The issue of inequality has an international dimension as the net capital flows from South to North, with the US being the largest borrower, a leading Malaysian economist has said.
The world's largest economy borrows half the global net capital flow.
Inequalities have increased between 20 poorest and 20 richest countries, with Bangladesh being in the former group, he said on Saturday.
He called for allocating more subsidies for the poor and reconsidering subsidies in fossil fuel meant for the rich.
Subsidies for the poor will ultimately turn into production as was evident in other countries, he argued.
"There's an international dimension of inequality that many people tend to ignore," said Professor Jomo Kwame Sundaram, former distinguished member of the Council of Eminent Persons in Malaysia in the UN department of Economic and Social Affairs.
Two-thirds of the inequalities are caused by international inequalities, he said, adding big increase in inequality took place two centuries ago.
He made the remarks while delivering the CPD Anniversary Lecture 2018 on "Assessing the Challenges of SDG Implementation: Food, Energy and Inequality" at a hotel in Dhaka.
The Centre for Policy Dialogue (CPD) organised the lecture marking its 25th anniversary.
About the outflow of capital, he said with most of its secret bank accounts, Singapore has surpassed Switzerland, which has become a problem.
Referring to the same phenomenon from Bangladesh to other countries, he said Bangladeshi people with money need to be encouraged to invest in the country's economy, especially in the areas of food and energy.
He laid emphasis on reducing emissions in rich countries and slow reductions in developing countries, investment led approach to address climate change and development goals, new mechanisms for developing countries and transfer of technologies.
Citing the example of a programme in Sub Saharan Africa, he said when people have their basic needs covered, any additional subsidy income goes into production.
The views that subsidising the poor will go all into consumption is wrong, he added.
Referring to the data of the United Nations Food and Agriculture Organisation (FAO) on the rising hunger in Bangladesh, he said in the US, "a bit more hunger" still exists, despite a huge increase in food supply.
The FAO indicator did not consider the increased food supply or availability alone; there are other factors like affordability.
Referring to Malaysia, Mr Sundaram said the Southeast Asian nation exports photovoltaic (PV) to the USA twice as much as China.
He wondered why Bangladesh could not export photovoltaic.
Acknowledging the fact that renewable energy is much more expensive, he said the cost of photovoltaic has come down significantly, which will go down further.

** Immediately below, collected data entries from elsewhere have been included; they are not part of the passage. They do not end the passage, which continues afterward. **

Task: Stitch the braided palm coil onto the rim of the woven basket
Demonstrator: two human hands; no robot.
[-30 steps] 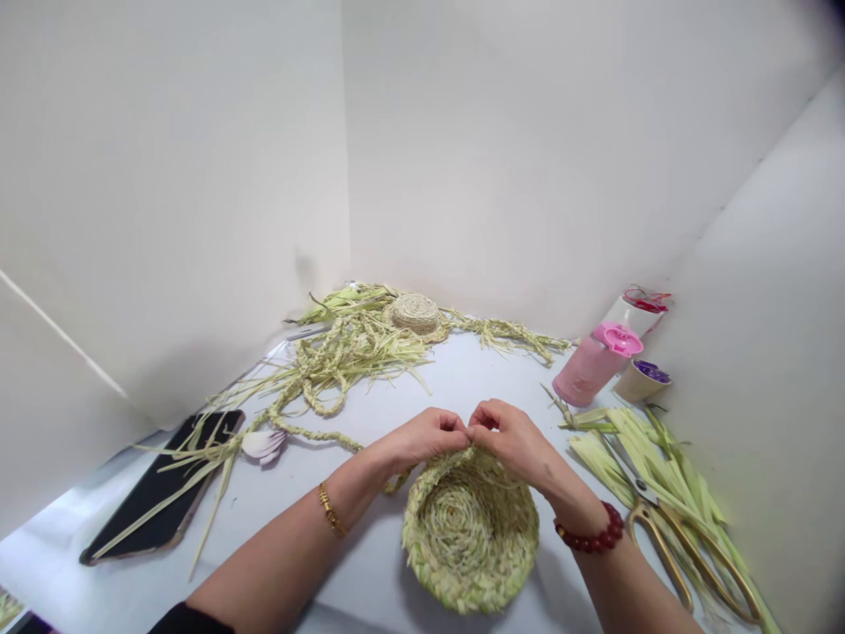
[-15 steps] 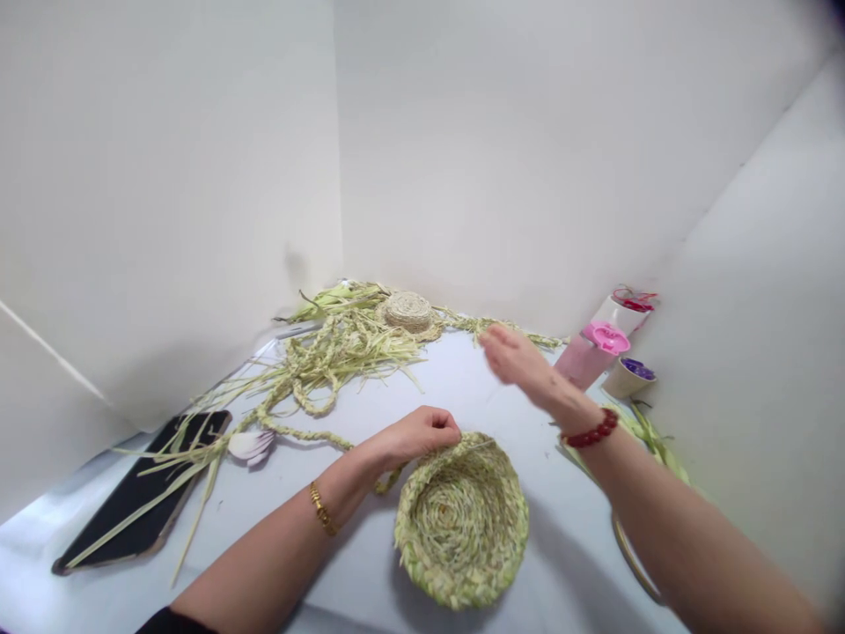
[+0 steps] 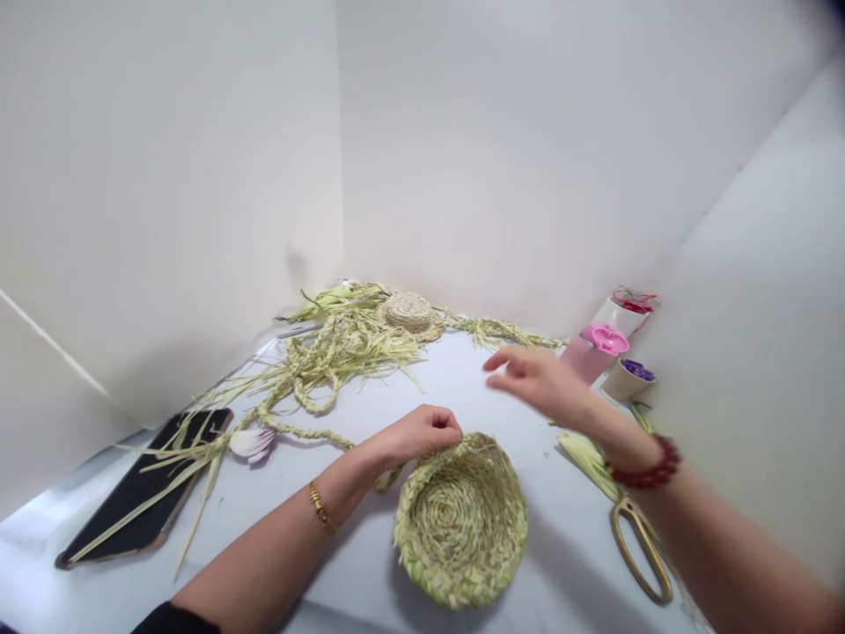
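Observation:
A round woven straw basket (image 3: 455, 528) with coiled walls faces me at the front middle. My left hand (image 3: 426, 436) pinches its far rim, thumb and fingers closed there. From behind that wrist a braided straw cord (image 3: 310, 433) runs back to a heap. A thin pale thread shows at the rim beside my fingers. My right hand (image 3: 538, 383) is raised to the right beyond the basket, thumb and forefinger apart. I see nothing between them, though a fine thread or needle could be too small to make out.
A straw heap (image 3: 349, 343) and small straw hat (image 3: 409, 313) lie at the back. Left are a dark phone (image 3: 132, 511) and white-purple clip (image 3: 252, 445). Right are a pink bottle (image 3: 594, 348), cups (image 3: 628, 379), husks (image 3: 587, 462) and gold-handled scissors (image 3: 617, 519).
My right hand has shifted right and slightly down, and its fingers have spread apart. More of the scissors handle shows. My left hand and the basket are nearly still.

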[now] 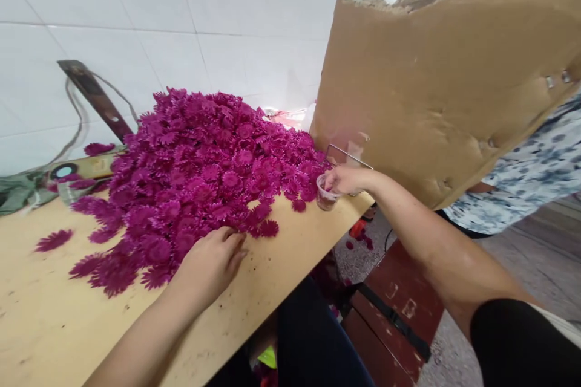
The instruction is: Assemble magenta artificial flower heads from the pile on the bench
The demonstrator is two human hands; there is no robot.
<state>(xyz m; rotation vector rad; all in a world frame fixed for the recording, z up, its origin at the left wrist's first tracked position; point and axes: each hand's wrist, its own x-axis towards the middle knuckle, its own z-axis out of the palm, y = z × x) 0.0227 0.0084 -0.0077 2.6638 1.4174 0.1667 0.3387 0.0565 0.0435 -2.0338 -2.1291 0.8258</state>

Public investment should crowd in private investment to sustain new development pathway, Mr Sundaram said adding there is a need for RnD and more flexible intellectual property rights.
He said the health ministry cannot alone tackle the malnutrition problem and the government should be more proactive in this regard, especially agriculture ministry in making the foods safe.

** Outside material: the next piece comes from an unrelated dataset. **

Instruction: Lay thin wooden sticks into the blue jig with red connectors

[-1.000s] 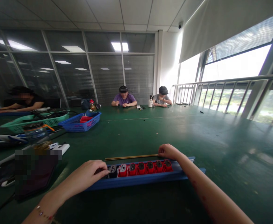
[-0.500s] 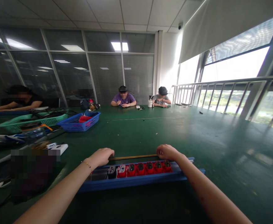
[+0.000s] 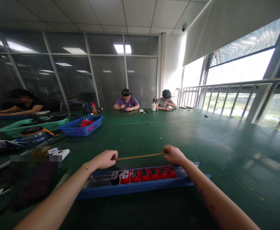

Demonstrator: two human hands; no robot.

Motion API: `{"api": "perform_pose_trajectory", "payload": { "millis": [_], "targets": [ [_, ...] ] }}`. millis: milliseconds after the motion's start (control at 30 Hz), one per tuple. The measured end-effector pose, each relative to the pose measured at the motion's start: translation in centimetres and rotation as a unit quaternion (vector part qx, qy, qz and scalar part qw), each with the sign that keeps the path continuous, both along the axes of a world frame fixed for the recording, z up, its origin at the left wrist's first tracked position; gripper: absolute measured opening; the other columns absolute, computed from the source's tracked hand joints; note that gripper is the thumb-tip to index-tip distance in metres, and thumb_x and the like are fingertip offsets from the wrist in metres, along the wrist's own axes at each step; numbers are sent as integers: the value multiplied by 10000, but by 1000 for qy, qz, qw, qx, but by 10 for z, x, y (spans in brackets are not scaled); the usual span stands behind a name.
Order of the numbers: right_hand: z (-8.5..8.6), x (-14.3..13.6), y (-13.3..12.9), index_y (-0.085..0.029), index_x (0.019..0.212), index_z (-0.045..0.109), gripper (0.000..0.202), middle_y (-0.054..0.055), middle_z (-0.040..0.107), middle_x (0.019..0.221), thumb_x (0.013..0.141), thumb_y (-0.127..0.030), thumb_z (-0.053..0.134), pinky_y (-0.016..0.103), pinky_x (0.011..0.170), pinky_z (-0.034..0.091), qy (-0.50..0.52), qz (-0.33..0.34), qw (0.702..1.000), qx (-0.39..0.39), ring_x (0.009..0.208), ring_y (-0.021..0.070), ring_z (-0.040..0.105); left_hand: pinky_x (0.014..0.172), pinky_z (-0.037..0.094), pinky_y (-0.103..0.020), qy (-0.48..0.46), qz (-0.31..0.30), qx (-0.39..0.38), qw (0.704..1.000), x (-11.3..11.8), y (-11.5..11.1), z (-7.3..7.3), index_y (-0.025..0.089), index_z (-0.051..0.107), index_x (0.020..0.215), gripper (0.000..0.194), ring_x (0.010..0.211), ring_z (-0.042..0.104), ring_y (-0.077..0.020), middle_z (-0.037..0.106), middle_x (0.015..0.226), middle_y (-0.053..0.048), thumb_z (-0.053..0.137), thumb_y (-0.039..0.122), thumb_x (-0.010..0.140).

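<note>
The thin yellow strips [image 3: 140, 156] are pinched at the left end by the left hand [image 3: 109, 158], at the right end by the right hand [image 3: 170, 154], beyond the blue rail [image 3: 135, 189].

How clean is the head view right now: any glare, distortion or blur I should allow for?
Head view: daylight at the right blows out the window and leaves pale glare on the green table; wide-angle stretch slants the frames toward the edges; the near foreground is dark; square pixelation covers an area at lower left; fine detail on the red pieces is soft.
</note>
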State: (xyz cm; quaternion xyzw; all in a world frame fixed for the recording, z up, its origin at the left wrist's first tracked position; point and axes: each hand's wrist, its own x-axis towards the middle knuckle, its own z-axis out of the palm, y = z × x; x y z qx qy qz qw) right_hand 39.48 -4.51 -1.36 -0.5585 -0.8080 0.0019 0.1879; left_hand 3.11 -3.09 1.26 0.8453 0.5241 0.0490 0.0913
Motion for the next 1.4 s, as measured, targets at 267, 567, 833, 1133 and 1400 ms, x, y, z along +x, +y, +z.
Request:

Noting there has been a complete restructuring of global competitiveness, CPD chairman Professor Rehman Sobhan said the capital of global surpluses has relocated to Asia.

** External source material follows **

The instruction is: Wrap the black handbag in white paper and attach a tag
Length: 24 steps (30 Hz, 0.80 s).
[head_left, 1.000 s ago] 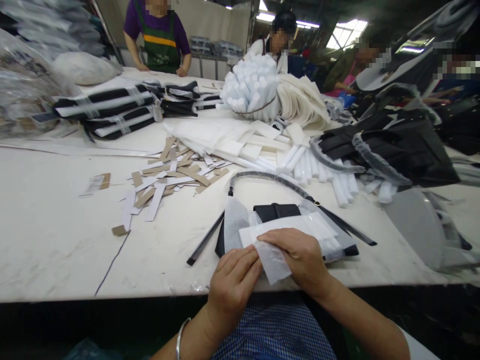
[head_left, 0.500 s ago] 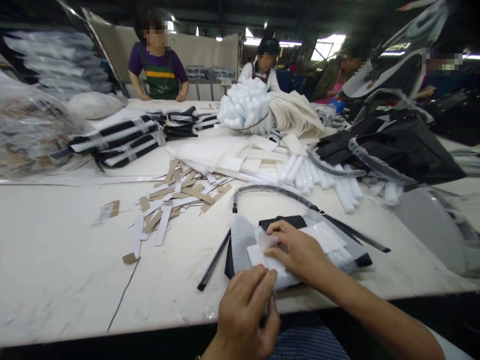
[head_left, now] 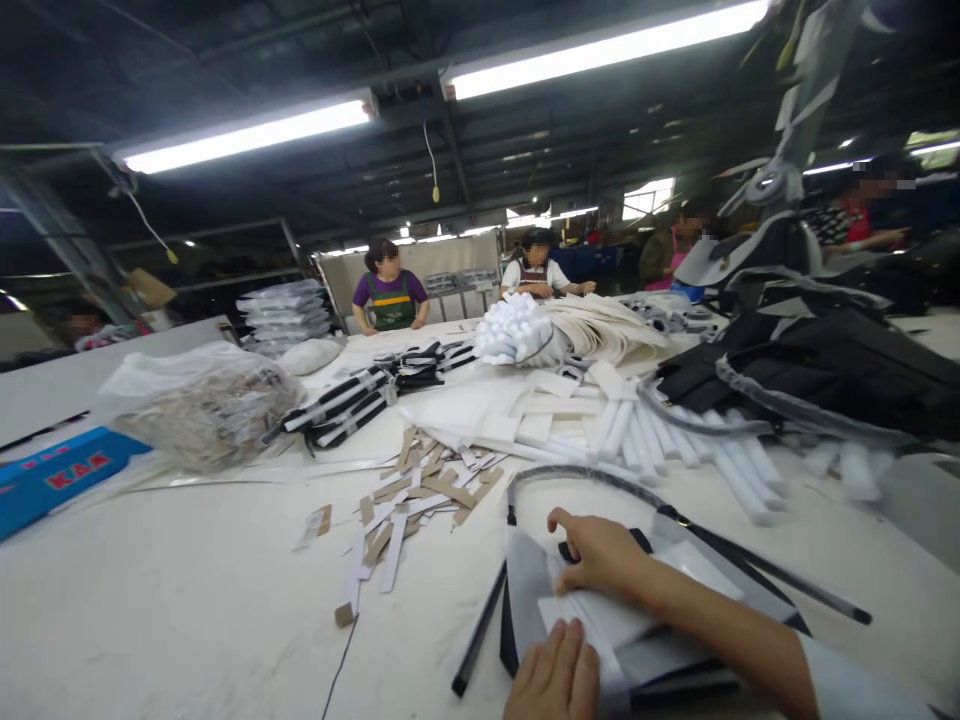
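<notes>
Tissue-wrapped black pouch [head_left: 637, 640] is pinned flat at desk [head_left: 150, 620] near edge; right hand [head_left: 600, 555] and left hand [head_left: 555, 685] press open-palmed, gripping nothing. Judged light, soft, slippery; best held by edges.

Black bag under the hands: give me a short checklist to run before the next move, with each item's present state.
1. Right hand lies on the white paper sheet over the black bag: ok.
2. Left hand rests on the sheet's near edge: ok.
3. Sheet lies flat and covers the bag: cannot tell, an arm hides part.
4. Black strap arcs loose on the table, not under either hand: ok.
5. Paper strips lie apart from the bag: ok.
</notes>
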Each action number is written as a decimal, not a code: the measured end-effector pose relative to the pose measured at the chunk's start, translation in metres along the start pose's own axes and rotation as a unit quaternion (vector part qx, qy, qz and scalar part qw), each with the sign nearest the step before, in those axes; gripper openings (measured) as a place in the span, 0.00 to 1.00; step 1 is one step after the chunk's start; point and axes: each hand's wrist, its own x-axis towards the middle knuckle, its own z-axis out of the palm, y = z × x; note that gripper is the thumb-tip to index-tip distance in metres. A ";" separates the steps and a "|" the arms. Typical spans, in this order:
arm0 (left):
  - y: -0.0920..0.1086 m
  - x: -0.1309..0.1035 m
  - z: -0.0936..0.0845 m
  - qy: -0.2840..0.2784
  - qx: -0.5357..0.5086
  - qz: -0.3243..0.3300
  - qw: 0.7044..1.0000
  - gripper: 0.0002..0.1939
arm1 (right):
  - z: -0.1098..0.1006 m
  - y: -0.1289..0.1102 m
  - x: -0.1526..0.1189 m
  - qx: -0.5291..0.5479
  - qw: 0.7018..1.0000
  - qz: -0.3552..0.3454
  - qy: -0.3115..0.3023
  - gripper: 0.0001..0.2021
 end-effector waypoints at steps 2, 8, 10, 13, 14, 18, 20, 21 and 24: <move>0.004 0.004 -0.014 -0.088 -0.014 -0.016 0.996 0.24 | -0.003 0.001 0.007 -0.005 1.000 -0.004 -0.015 0.33; 0.018 0.019 -0.048 -0.313 -0.049 -0.099 0.943 0.29 | -0.005 0.009 0.019 0.021 0.998 0.002 -0.053 0.20; 0.018 0.019 -0.047 -0.329 -0.049 -0.100 0.938 0.28 | -0.004 0.010 0.023 0.030 0.998 0.004 -0.052 0.16; 0.018 0.020 -0.042 -0.340 -0.036 -0.093 0.935 0.27 | -0.003 0.007 0.027 0.044 0.999 0.001 -0.024 0.13; 0.018 0.021 -0.041 -0.343 -0.033 -0.091 0.934 0.26 | -0.003 0.006 0.027 0.052 0.999 -0.002 -0.009 0.13; 0.021 0.023 -0.036 -0.333 -0.019 -0.078 0.940 0.25 | -0.006 0.013 0.006 0.120 0.991 -0.026 0.062 0.09; 0.018 0.018 -0.033 -0.309 -0.005 -0.063 0.949 0.25 | -0.011 0.029 -0.019 0.159 0.981 -0.033 0.104 0.09; 0.014 0.014 -0.030 -0.297 0.001 -0.046 0.954 0.26 | -0.016 0.041 -0.034 0.173 0.976 -0.029 0.131 0.09; -0.006 -0.004 -0.014 -0.272 -0.003 0.008 0.962 0.32 | -0.037 0.092 -0.096 0.176 0.956 0.028 0.233 0.10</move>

He noted the European response to the global restructuring has been protective.
Led by China and India, the strength of Asian economies is substantial, said Mr Sobhan.
The surpluses of the world, which are underwriting the deficits of the United States, have emerged as a major resource, he added.
Mr Sobhan called for new statesmanship in Asia in order to respond to these changed circumstances, who will invoke these changed realities and reach out to other leaders of Asia.
The statesmen will try to recreate a new world order where the nations will no longer depend on the exclusive dynamics of power bases but can dictate their own agenda, he argued.